ACTIVITY: With the line that contains "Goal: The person" as the final line, return every line from the start of the data below exactly.

[[ DATA SUPPLIED, beginning ]]

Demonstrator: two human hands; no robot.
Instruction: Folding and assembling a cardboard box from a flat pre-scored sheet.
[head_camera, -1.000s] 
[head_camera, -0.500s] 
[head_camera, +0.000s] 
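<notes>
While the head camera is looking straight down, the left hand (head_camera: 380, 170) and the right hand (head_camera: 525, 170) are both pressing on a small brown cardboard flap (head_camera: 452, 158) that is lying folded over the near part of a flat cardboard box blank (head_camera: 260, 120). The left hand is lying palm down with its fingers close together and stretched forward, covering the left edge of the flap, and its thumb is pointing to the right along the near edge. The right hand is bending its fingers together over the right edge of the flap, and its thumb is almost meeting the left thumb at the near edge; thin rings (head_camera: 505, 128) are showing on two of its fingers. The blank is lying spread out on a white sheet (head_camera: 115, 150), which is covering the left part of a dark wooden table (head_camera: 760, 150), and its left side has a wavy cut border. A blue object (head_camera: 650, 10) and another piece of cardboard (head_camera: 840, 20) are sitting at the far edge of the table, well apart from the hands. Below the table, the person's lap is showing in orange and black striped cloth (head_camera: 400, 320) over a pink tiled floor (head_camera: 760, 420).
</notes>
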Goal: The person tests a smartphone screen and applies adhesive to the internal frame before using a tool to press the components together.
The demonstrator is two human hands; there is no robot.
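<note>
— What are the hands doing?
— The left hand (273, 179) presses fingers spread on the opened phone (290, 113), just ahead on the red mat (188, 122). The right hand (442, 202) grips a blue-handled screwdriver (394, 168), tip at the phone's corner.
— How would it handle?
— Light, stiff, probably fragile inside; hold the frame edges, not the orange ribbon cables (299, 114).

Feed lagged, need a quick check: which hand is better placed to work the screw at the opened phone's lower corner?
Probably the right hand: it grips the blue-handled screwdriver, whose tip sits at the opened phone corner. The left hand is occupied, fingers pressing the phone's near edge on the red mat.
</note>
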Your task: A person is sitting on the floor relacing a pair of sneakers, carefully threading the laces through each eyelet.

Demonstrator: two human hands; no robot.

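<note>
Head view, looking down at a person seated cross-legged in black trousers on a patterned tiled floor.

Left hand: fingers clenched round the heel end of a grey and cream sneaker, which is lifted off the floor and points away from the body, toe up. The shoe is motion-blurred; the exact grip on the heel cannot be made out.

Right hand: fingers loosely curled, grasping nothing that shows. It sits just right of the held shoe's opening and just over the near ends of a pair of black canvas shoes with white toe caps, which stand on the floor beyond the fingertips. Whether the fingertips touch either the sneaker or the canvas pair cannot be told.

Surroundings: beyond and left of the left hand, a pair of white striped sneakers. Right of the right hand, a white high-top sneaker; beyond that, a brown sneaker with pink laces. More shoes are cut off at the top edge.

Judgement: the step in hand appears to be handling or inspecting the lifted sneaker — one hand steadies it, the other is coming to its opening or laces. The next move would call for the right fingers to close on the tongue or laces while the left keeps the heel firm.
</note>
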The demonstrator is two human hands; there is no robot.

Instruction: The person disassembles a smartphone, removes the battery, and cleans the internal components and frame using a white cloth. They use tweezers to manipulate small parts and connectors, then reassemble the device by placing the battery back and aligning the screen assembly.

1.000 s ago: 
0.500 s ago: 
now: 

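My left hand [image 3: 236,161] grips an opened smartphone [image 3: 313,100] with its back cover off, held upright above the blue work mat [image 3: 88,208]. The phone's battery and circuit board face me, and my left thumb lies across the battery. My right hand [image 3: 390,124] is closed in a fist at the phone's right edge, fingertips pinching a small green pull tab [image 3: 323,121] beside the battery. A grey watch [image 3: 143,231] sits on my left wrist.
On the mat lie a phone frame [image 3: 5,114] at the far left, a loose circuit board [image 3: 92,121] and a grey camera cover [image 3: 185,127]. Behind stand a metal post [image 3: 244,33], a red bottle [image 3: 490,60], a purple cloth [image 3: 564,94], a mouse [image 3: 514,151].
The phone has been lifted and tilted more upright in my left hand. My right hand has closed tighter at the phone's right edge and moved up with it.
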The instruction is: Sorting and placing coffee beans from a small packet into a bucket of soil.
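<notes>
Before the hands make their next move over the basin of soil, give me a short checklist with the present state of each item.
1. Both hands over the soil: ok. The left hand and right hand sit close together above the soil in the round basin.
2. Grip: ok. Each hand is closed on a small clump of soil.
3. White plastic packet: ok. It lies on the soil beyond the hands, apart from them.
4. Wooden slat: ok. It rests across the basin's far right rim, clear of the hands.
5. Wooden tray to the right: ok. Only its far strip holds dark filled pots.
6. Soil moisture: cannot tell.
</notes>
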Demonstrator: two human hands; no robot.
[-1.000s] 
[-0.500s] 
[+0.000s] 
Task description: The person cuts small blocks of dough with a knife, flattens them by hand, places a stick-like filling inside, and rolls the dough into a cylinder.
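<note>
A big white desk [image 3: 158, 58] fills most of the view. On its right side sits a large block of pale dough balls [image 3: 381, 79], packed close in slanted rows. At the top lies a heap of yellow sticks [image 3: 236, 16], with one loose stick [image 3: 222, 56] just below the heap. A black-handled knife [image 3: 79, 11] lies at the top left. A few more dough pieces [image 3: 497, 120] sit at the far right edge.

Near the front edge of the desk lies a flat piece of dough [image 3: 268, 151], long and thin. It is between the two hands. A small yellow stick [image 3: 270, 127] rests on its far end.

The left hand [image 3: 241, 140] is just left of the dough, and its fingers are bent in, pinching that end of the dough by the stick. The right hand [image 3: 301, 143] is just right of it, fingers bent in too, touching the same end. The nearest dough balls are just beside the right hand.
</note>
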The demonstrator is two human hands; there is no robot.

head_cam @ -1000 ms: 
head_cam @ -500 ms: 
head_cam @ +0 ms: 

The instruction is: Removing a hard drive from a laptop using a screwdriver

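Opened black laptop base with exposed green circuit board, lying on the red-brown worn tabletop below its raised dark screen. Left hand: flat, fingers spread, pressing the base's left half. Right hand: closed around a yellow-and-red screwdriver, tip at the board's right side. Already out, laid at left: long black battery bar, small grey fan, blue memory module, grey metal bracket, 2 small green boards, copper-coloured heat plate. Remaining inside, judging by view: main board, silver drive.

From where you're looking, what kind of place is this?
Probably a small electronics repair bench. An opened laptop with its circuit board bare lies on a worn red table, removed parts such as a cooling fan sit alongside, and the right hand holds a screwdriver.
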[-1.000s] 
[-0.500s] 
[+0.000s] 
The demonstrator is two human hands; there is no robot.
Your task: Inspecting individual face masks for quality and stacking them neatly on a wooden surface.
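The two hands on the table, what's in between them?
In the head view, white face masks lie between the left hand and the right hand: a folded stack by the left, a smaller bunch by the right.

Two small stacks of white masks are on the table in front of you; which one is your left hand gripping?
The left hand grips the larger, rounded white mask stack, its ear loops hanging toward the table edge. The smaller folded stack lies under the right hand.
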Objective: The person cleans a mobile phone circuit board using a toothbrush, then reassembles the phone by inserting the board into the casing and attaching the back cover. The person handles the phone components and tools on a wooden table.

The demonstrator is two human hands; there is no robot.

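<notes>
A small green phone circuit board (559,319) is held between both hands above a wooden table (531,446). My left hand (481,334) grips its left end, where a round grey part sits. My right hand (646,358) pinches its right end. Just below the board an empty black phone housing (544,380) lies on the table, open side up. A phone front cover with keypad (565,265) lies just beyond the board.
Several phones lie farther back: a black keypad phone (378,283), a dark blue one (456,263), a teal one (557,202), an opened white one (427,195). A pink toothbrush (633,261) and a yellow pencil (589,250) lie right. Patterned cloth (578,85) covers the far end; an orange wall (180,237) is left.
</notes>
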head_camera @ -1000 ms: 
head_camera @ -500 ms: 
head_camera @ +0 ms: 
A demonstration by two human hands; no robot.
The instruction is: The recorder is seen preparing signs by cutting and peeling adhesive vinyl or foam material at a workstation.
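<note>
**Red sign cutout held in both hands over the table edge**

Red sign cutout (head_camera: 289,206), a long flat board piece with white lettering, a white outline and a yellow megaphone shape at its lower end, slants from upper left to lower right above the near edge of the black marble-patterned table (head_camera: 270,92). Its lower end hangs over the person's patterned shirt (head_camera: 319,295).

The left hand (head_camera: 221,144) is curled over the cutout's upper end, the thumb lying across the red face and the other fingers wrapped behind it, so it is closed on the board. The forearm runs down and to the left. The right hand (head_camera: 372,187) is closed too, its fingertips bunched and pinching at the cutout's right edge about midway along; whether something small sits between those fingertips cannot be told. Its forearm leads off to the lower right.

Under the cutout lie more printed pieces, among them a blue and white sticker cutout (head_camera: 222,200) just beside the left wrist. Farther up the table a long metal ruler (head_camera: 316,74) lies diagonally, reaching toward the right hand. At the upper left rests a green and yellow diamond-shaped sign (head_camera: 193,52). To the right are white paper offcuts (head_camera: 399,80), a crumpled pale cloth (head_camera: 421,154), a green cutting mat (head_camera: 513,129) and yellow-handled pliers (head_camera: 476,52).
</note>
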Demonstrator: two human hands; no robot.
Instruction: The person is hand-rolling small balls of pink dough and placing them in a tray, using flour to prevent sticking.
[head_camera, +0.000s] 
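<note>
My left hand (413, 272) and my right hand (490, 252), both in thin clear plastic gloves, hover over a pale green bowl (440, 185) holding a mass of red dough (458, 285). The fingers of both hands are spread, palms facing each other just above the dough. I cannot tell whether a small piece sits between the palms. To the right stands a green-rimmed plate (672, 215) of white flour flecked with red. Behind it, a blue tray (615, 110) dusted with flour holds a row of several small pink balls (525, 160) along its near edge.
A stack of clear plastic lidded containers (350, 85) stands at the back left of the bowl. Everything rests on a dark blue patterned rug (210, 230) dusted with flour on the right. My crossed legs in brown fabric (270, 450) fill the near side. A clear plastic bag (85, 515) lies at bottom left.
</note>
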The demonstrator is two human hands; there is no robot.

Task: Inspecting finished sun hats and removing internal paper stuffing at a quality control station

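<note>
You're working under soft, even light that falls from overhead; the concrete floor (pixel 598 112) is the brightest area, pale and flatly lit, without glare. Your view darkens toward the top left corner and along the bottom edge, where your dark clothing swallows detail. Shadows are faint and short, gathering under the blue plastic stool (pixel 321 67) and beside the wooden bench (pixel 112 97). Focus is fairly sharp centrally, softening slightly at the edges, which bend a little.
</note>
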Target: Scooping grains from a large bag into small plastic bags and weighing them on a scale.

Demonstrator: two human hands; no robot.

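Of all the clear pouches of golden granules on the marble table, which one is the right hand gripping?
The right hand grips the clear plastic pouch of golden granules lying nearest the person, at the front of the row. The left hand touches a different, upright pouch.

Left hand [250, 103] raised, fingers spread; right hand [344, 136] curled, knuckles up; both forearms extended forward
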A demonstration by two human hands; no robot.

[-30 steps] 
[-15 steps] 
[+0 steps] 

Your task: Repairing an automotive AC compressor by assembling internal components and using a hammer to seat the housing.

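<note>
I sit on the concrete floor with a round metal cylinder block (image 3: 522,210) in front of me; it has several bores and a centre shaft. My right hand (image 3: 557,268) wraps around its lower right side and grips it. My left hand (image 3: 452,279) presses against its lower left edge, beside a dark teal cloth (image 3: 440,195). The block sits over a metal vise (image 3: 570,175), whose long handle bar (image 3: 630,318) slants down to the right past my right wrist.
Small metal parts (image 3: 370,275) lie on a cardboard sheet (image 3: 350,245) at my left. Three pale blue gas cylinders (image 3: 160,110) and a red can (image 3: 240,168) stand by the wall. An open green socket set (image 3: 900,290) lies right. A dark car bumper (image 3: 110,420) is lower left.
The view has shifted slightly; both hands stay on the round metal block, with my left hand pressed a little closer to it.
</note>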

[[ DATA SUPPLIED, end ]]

ANSWER BELOW:
Demonstrator: two human hands; no robot.
Instruction: Folding and assembling a cardboard box from a flat pre-scored sheet.
[head_camera, -1.000s] 
[head_camera, -0.500s] 
[head_camera, +0.000s] 
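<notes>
While the head camera is looking straight down, the left hand (head_camera: 380, 170) and the right hand (head_camera: 525, 170) are both pressing on a small brown cardboard flap (head_camera: 452, 158) that is lying folded over the near part of a flat cardboard box blank (head_camera: 260, 120). The left hand is lying palm down with its fingers close together and stretched forward, covering the left edge of the flap, and its thumb is pointing to the right along the near edge. The right hand is bending its fingers together over the right edge of the flap, and its thumb is almost meeting the left thumb at the near edge; thin rings (head_camera: 505, 128) are showing on two of its fingers. The blank is lying spread out on a white sheet (head_camera: 115, 150), which is covering the left part of a dark wooden table (head_camera: 760, 150), and its left side has a wavy cut border. A blue object (head_camera: 650, 10) and another piece of cardboard (head_camera: 840, 20) are sitting at the far edge of the table, well apart from the hands. Below the table, the person's lap is showing in orange and black striped cloth (head_camera: 400, 320) over a pink tiled floor (head_camera: 760, 420).
</notes>
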Goal: The person tests a smartphone screen and applies adhesive to the internal frame before using a tool to press the components together.

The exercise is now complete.